En Oruro, 28 estudiantes con discapacidad grave y muy grave y 14 maestros voluntarios, son parte de este programa que va avanzando. Cada maestro tiene a su cargo dos estudiantes de manera que la enseñanza es prácticamente personalizada, informa Corina Cáceres Gutiérrez, responsable del Programa en la capital del folklore.

Programa “Educación Socio-comunitaria en Casa”, que implementa el Ministerio de Educación comenzó durante la gestión 2016 con 90 niñas, niños y jóvenes con discapacidad grave y muy grave que tienen la oportunidad de mejorar su calidad de vida.

Armado con paciencia, alegría y amor el maestro Santiago enseña lo básico a Estefani.


Educación inclusiva para personas con discapacidad

En Bolivia, desde el 2010, el Gobierno garantiza la educación para personas con discapacidad, tras la aprobación de la Ley de la Educación “Avelino Siñañi-Alizardo Pérez”, que en su artículo 17, numeral 3, establece,  “Garantizar que las personas con discapacidad, cuenten con una educación oportuna, pertinente e integral, en igualdad de oportunidades y con equiparación de condiciones, a través del desarrollo de políticas, planes, programas y proyectos de educación inclusiva y el ejercicio de sus derechos.
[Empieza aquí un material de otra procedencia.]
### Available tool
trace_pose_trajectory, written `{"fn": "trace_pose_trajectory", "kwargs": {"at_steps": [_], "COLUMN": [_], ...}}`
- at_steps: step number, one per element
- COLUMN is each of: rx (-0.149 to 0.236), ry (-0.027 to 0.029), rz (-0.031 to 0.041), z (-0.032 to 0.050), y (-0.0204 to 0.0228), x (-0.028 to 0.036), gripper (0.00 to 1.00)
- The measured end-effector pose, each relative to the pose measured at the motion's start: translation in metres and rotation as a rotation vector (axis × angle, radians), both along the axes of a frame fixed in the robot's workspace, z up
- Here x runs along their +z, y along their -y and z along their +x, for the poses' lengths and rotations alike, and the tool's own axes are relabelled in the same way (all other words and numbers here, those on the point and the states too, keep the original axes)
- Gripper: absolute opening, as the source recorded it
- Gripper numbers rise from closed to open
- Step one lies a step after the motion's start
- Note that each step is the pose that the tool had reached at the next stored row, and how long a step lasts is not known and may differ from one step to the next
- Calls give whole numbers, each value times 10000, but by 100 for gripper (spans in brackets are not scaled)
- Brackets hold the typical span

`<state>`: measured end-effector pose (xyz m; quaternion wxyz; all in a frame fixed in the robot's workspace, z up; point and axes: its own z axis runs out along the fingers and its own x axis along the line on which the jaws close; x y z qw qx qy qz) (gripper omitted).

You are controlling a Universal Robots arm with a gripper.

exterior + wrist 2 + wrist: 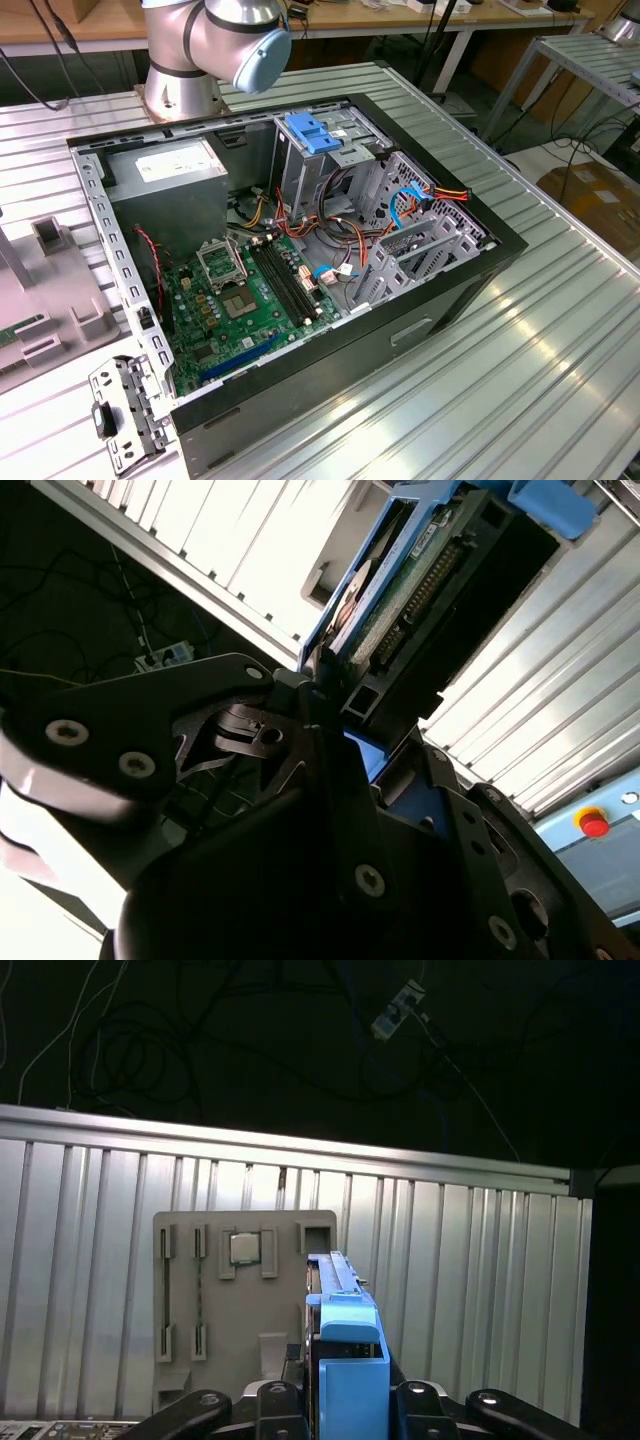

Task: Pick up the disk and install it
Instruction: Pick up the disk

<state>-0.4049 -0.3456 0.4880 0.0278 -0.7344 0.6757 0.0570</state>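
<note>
The disk (400, 590) stands edge-on between my fingers, its green circuit board and connector pins showing inside a bright blue carrier. My gripper (330, 695) is shut on it. In the first wrist view the disk (345, 1345) has its blue carrier end facing the camera, with my gripper (345, 1400) clamping it from both sides by black fingers (275, 1400). It hangs over the ribbed metal table, beside a grey parts holder (245, 1300). The open computer case (480, 262) lies on the table in the exterior view, below the arm's base (200, 50).
Inside the case are a metal drive cage with a blue latch piece (313, 133), a grey power supply box (165, 175), a green motherboard (240, 300) and loose cables. A grey holder (50, 300) sits at the exterior view's left. A red button (593, 825) is beyond the table.
</note>
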Motion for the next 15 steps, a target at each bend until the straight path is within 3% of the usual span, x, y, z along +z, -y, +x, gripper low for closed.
{"fn": "trace_pose_trajectory", "kwargs": {"at_steps": [15], "rx": [0], "ry": [-1], "rz": [1], "z": [143], "y": [26], "x": [-2], "gripper": [37]}}
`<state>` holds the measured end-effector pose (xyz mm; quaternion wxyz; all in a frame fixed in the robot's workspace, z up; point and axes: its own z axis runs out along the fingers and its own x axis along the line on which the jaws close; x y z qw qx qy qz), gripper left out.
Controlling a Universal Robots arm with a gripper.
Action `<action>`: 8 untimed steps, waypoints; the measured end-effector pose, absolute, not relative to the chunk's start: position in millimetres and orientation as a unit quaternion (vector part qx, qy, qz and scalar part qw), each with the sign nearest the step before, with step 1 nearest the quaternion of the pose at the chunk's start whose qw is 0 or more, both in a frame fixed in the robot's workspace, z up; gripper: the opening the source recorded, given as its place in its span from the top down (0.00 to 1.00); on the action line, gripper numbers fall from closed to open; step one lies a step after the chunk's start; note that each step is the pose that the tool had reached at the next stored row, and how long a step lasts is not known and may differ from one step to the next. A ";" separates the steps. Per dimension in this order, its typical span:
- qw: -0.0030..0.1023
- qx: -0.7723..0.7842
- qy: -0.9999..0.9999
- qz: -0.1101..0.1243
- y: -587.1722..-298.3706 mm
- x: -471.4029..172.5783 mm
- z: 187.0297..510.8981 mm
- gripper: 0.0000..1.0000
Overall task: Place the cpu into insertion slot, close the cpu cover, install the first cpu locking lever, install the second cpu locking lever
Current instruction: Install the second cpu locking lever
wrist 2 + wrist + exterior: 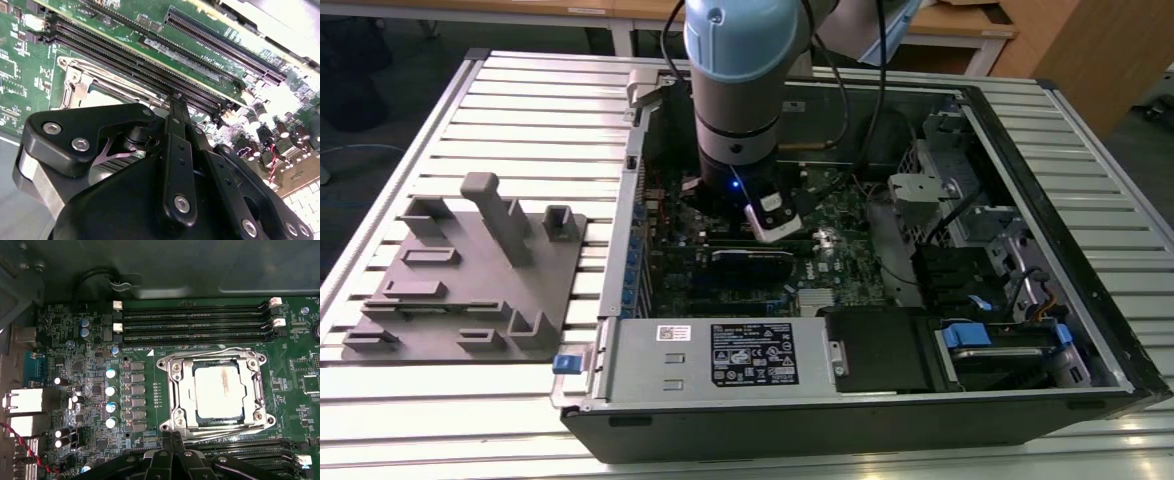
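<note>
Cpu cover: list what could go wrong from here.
1. The cpu cover lies down over the cpu, yet a lever wire looks unlatched; it could spring up.
2. The gripper sits tight against the socket edge beside the memory slots; a slip could scrape them.

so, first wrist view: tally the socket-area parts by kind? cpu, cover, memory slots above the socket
cpu: 1, seated in the insertion slot
cpu cover: 1, down around the chip
long black memory slots above the socket: 3
Total: 5
</note>
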<state>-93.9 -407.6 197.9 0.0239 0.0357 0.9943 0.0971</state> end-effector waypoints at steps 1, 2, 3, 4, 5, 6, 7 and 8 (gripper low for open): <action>0.024 0.036 0.994 0.098 -407.6 -94.1 197.5 0.90; 0.024 0.036 0.994 0.099 -407.6 -94.3 197.2 0.90; 0.024 0.036 0.994 0.101 -407.6 -94.4 197.1 0.90; 0.024 0.036 0.994 0.103 -407.6 -94.5 197.0 0.90; 0.024 0.036 0.994 0.104 -407.5 -94.4 196.6 0.90; 0.024 0.036 0.994 0.105 -407.6 -94.4 196.2 0.90; 0.024 0.036 0.993 0.105 -407.6 -94.4 195.6 0.90; 0.023 0.036 0.993 0.106 -407.7 -94.5 195.1 0.90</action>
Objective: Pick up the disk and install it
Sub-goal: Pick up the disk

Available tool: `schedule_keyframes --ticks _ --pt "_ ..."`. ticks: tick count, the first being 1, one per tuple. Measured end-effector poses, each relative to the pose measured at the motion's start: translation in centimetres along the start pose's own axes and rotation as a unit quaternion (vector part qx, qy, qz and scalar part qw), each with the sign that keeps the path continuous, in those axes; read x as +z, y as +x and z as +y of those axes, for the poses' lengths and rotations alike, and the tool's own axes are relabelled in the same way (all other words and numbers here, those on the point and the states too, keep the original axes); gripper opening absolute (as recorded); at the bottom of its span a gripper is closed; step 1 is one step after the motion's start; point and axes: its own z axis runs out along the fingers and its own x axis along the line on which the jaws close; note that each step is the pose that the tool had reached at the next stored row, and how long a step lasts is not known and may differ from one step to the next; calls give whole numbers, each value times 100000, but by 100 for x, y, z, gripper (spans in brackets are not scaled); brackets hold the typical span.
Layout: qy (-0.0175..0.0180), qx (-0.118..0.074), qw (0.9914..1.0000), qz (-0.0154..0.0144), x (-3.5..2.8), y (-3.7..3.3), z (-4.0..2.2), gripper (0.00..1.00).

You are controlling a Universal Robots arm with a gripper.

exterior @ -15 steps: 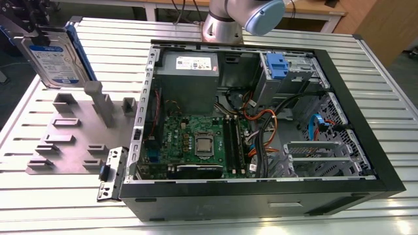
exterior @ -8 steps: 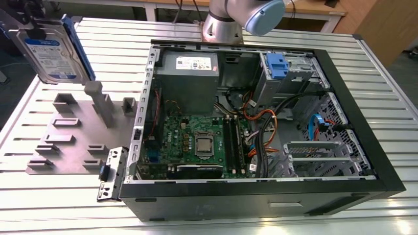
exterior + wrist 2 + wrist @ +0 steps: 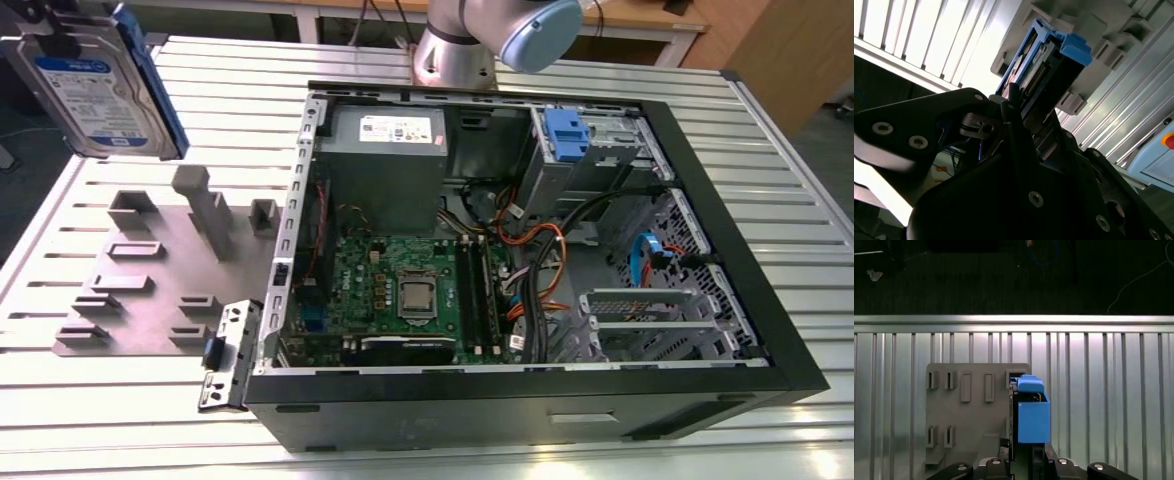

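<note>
Claw (image 3: 1024,454) is nearest me in the first wrist view, clamped on the disk (image 3: 1033,412), which stands on edge. The disk hangs clear above the counter (image 3: 1104,390), over the grey holder plate (image 3: 969,410). It's well apart from the computer case (image 3: 507,410), on the exterior view's left of it. Pick-up looks done, install not. I judge seating needs the rails square to the case's bay.

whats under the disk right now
In the first wrist view, the grey slotted plate lies below the disk, on the ribbed table. The disk covers the plate part directly beneath it.
</note>
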Motion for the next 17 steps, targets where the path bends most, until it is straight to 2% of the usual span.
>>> schedule_keyframes --ticks 2,17 --pt "5 0 100000 -4 -29 -1 1 35" --pt "-9 0 100000 2 -40 -1 1 35"
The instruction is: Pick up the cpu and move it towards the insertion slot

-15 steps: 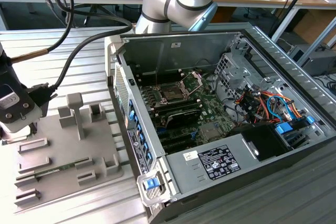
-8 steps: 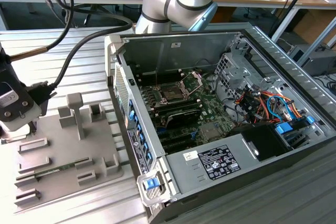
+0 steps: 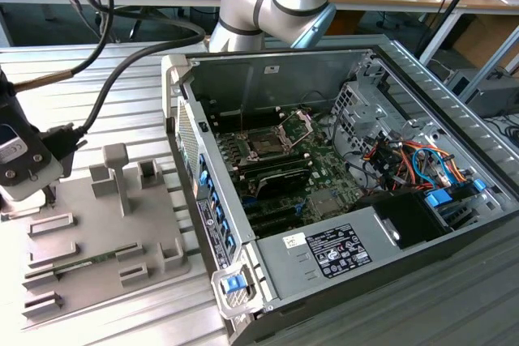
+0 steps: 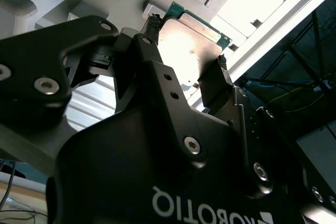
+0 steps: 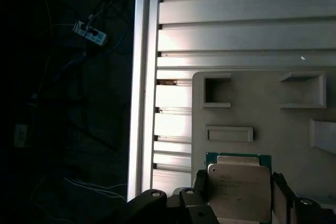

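Observation:
The cpu (image 5: 239, 188) is a flat square chip with a pale metal top and a green rim. In both wrist views my gripper (image 5: 239, 184) is shut on it, one black finger on each of two opposite edges. The cpu (image 4: 191, 38) sits between the fingertips of the gripper (image 4: 188, 42), just above the grey plastic tray (image 5: 294, 124). In the exterior view the arm's wrist end (image 3: 18, 160) is at the far left, over the tray's (image 3: 105, 241) far corner. The insertion slot (image 3: 272, 139) lies open inside the computer case, well to the exterior view's right of the wrist.
The open computer case (image 3: 340, 192) has a tall side wall (image 3: 195, 160) facing the tray. A long green memory stick (image 3: 77, 263) lies in the tray, and grey posts (image 3: 117, 172) stand up from it. The ribbed metal table (image 5: 236, 24) ends near the tray.

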Robot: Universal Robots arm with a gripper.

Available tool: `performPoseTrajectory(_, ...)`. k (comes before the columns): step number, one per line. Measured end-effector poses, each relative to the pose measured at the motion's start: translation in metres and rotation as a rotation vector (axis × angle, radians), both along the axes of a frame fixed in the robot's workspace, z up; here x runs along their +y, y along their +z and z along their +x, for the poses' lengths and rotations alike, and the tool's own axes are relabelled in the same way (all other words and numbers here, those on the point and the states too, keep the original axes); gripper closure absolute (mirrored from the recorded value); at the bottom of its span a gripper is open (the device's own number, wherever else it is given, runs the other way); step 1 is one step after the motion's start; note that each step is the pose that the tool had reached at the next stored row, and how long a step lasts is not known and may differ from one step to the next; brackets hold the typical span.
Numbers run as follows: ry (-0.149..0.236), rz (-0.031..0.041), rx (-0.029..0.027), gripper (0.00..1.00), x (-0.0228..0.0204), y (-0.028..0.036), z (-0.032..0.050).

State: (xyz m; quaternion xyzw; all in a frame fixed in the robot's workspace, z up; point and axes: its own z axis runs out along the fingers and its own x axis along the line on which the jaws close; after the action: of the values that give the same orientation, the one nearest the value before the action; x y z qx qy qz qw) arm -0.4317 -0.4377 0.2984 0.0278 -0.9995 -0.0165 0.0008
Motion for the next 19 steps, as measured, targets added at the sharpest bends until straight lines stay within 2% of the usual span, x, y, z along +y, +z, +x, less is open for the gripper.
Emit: performPoseTrajectory(19, 0.000, 0.0000, -0.0001, 0.45, 0.0000, 0.0064, 0.0000)
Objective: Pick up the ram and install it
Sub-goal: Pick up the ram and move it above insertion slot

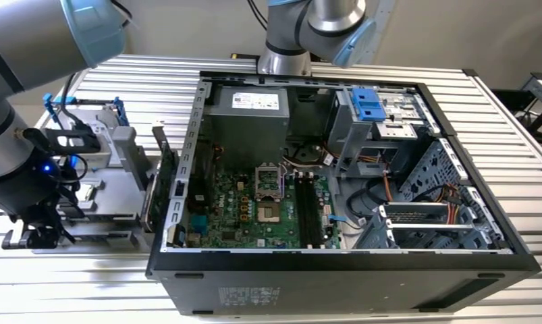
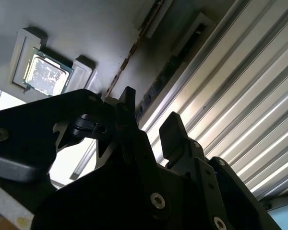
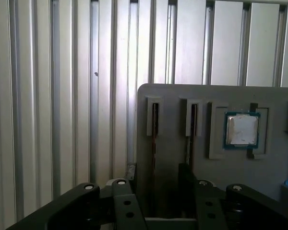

Esta iniciativa encabezada por el Ministerio de Educación permite que los estudiantes con discapacidad cuenten con atención integral en educación, salud y justicia, además de la dotación de materiales necesarios para garantizar sus estudios, gracias a la intervención de los Ministerios de Educación, de Salud, de Justicia y de la Presidencia, en un trabajo coordinado.

Este Programa está inscrito también en el marco de la Agenda Patriótica 2025, porque amplía el cumplimiento de los derechos de las personas con discapacidad y responde a las políticas sociales destinadas a la resolución de la extrema pobreza y la restitución de la dignidad de las personas, como cientos de bolivianas y bolivianos que tienen derecho a la educación.